There are a lot of variables, (age, name, etc)
But the two variables which I am interested in are Household number and position in the household.
The household number is a number given to each observation that is in one household. So a family living together each have the same household number.
The position in the household variable has 69 different values. But I have created two sets of dummy variables for each value, one that shows if the observation has the given value (for example servant: 0 or 1) and one that shows if the entire household has one or more of the given value (servant_in_household 0 or 1)
that therefore shows a 0 for each dummy, except for the one dummy that shows the observations position in the household.
my dataset looks like this (not shown, all the 69 dummy variables with 0's and 1's, and other less important variables) :


Array

(postid: individual in the census. Husstnr: household number. civilstand: marital status.
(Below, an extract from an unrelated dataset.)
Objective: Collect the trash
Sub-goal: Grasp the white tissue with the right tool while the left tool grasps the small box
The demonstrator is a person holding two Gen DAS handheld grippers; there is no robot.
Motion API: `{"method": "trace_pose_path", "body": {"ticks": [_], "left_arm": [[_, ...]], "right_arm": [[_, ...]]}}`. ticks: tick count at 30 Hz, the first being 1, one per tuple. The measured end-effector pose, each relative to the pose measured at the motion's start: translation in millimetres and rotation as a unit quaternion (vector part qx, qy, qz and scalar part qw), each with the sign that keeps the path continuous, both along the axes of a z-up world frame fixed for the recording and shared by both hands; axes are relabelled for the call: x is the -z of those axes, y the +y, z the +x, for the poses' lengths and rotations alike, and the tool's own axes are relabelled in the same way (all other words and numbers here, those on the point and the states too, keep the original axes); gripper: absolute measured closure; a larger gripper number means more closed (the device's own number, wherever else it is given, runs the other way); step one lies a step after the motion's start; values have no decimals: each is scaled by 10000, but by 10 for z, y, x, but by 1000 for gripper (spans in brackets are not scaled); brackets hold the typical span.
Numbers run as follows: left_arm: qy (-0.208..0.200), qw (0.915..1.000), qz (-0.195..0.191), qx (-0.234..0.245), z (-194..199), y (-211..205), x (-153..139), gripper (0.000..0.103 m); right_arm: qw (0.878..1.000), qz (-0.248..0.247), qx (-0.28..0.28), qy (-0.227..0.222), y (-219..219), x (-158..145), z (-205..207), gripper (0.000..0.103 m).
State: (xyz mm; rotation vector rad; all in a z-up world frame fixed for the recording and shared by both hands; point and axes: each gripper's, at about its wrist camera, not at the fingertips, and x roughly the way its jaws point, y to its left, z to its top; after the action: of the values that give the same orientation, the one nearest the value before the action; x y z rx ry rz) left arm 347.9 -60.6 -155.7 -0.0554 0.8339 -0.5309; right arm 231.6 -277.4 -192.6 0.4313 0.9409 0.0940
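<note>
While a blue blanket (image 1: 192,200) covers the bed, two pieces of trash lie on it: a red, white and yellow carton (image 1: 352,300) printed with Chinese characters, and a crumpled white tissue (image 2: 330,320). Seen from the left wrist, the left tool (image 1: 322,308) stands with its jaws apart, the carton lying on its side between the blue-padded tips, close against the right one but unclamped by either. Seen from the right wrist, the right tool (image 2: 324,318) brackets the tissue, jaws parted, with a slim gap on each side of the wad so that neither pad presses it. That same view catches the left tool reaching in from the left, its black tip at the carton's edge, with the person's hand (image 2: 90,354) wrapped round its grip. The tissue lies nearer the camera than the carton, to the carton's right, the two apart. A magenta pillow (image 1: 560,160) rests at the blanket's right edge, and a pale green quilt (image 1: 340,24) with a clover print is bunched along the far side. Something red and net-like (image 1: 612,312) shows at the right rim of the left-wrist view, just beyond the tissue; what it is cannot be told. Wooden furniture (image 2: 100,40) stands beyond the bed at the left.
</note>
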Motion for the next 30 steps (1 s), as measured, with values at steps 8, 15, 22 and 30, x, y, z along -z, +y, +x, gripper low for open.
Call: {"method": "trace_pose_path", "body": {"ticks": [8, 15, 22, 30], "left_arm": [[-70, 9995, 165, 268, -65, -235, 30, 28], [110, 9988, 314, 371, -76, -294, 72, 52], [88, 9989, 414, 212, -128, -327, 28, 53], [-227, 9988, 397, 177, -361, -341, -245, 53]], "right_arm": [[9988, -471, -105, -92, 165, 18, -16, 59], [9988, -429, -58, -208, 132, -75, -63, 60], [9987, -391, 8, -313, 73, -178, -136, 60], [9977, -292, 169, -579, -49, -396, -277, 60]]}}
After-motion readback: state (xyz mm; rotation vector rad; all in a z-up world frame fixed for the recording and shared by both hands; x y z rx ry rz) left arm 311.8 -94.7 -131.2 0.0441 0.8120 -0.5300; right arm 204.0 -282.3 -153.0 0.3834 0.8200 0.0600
Stilling i hustand: position in household)

Now, heres my question:

Can I get Stata to show me a list of the number of households, grouped together by the combinations of positions in the households it has, and then listed from most households of this kind to least.

I'm assuming I first have to sort by household, but besides that, I am at a loss.

This is my dream, getting a list that looks like this:

5689 households containing: mom, dad, child, child
4054 households containing: mom, dad, child child, servant
3009 households containing: mom, dad, child, servant servant
2098 households containing: mom, dad, aunt, child, child, servant
1008 households containing: dad, child, aunt, servant
698 households containing: sister, sister, servant
etc. ..

So it can tell me which household combination of people is the most normal.

My stata is a IC/15.1.

I hope someone can help me.